-- Opening Marker --

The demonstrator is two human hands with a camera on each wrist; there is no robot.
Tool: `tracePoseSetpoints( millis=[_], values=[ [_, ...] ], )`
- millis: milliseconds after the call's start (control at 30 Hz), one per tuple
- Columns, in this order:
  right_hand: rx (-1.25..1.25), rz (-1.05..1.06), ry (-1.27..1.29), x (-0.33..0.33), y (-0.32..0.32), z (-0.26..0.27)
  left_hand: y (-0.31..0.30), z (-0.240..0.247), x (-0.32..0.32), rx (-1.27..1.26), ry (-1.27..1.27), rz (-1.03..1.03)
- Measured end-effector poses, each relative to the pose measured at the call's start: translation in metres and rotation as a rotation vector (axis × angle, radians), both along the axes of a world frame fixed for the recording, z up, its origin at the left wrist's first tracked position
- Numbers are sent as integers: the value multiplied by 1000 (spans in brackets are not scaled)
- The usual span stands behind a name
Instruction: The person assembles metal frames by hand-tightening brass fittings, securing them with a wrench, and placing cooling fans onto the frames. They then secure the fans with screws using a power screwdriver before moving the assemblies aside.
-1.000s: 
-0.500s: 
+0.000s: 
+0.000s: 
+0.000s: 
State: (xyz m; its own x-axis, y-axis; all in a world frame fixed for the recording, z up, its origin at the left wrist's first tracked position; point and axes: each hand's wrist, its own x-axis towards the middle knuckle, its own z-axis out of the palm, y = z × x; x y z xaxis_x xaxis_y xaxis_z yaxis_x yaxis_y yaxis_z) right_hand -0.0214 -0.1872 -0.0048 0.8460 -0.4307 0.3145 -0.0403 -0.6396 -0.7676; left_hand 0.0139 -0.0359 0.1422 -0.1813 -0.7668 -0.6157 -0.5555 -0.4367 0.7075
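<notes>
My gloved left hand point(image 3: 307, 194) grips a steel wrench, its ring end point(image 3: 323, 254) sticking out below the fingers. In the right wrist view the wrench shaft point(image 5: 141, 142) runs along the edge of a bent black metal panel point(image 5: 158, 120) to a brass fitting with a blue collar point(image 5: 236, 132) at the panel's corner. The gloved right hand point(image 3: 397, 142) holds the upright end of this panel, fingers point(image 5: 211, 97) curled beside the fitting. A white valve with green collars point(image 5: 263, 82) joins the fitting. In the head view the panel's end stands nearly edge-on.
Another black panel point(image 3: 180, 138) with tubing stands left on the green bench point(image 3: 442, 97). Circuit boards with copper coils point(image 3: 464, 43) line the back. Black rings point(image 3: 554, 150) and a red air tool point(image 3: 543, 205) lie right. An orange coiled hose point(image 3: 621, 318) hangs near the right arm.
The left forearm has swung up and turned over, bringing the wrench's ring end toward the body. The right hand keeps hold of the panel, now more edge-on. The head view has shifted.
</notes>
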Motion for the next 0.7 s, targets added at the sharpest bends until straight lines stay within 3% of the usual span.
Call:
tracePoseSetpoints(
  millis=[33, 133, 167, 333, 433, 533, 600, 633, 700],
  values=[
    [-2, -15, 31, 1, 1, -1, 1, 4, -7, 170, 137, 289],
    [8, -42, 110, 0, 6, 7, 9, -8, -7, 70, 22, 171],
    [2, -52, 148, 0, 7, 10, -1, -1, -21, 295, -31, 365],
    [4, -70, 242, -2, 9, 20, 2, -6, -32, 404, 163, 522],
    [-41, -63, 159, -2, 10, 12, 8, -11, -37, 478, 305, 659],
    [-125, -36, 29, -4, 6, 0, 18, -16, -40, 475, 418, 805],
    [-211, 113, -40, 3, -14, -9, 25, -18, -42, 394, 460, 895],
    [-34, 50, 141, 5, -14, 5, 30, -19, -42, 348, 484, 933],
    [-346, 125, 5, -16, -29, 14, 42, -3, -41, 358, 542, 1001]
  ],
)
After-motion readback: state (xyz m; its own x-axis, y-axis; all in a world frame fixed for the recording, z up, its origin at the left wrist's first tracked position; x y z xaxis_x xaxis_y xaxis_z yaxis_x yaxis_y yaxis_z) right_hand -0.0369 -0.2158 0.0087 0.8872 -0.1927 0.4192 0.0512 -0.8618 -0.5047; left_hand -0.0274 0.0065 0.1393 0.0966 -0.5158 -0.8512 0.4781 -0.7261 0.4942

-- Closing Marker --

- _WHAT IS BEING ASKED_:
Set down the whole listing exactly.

- _TASK OUTPUT_:
The demonstrator is two human hands with a camera on each wrist; there is no robot.
Tool: `tracePoseSetpoints( millis=[_], values=[ [_, ...] ], )`
- millis: milliseconds after the call's start (control at 30 Hz), one per tuple
- Columns, in this order:
  right_hand: rx (-1.25..1.25), rz (-1.05..1.06), ry (-1.27..1.29), x (-0.33..0.33), y (-0.32..0.32), z (-0.26..0.27)
  left_hand: y (-0.31..0.30), z (-0.240..0.247), x (-0.32..0.32), rx (-1.27..1.26), ry (-1.27..1.27), rz (-1.03..1.03)
- Measured end-effector poses, each relative to the pose measured at the call's start: translation in metres and rotation as a rotation vector (axis × angle, radians), both along the axes of a world frame fixed for the recording, z up, its origin at the left wrist's first tracked position
- Numbers are sent as integers: the value multiplied by 1000 (spans in brackets are not scaled)
- The usual span stands behind a name
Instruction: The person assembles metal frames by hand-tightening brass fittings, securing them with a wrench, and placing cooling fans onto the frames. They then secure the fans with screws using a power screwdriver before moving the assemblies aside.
-1.000s: 
-0.500s: 
+0.000s: 
+0.000s: 
+0.000s: 
State: (xyz m; its own x-axis, y-axis; all in a world frame fixed for the recording, z up, its origin at the left wrist's first tracked position; point and axes: each hand's wrist, its own x-axis towards the middle knuckle, its own z-axis out of the palm, y = z × x; x y z xaxis_x xaxis_y xaxis_z yaxis_x yaxis_y yaxis_z) right_hand -0.0214 -0.1872 -0.0048 0.8460 -0.4307 0.3145 -0.0403 -0.6396 -0.7676; left_hand 0.0139 -0.0359 0.1422 -0.1813 -0.7668 -0.6157 -0.5555 -0.4367 0.7075
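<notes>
My gloved left hand point(image 3: 307, 194) grips a steel wrench, its ring end point(image 3: 323, 254) sticking out below the fingers. In the right wrist view the wrench shaft point(image 5: 141, 142) runs along the edge of a bent black metal panel point(image 5: 158, 120) to a brass fitting with a blue collar point(image 5: 236, 132) at the panel's corner. The gloved right hand point(image 3: 397, 142) holds the upright end of this panel, fingers point(image 5: 211, 97) curled beside the fitting. A white valve with green collars point(image 5: 263, 82) joins the fitting. In the head view the panel's end stands nearly edge-on.
Another black panel point(image 3: 180, 138) with tubing stands left on the green bench point(image 3: 442, 97). Circuit boards with copper coils point(image 3: 464, 43) line the back. Black rings point(image 3: 554, 150) and a red air tool point(image 3: 543, 205) lie right. An orange coiled hose point(image 3: 621, 318) hangs near the right arm.
The left forearm has swung up and turned over, bringing the wrench's ring end toward the body. The right hand keeps hold of the panel, now more edge-on. The head view has shifted.
</notes>
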Motion for the next 0.7 s, targets added at the sharpest bends until straight lines stay within 3% of the usual span.
Call:
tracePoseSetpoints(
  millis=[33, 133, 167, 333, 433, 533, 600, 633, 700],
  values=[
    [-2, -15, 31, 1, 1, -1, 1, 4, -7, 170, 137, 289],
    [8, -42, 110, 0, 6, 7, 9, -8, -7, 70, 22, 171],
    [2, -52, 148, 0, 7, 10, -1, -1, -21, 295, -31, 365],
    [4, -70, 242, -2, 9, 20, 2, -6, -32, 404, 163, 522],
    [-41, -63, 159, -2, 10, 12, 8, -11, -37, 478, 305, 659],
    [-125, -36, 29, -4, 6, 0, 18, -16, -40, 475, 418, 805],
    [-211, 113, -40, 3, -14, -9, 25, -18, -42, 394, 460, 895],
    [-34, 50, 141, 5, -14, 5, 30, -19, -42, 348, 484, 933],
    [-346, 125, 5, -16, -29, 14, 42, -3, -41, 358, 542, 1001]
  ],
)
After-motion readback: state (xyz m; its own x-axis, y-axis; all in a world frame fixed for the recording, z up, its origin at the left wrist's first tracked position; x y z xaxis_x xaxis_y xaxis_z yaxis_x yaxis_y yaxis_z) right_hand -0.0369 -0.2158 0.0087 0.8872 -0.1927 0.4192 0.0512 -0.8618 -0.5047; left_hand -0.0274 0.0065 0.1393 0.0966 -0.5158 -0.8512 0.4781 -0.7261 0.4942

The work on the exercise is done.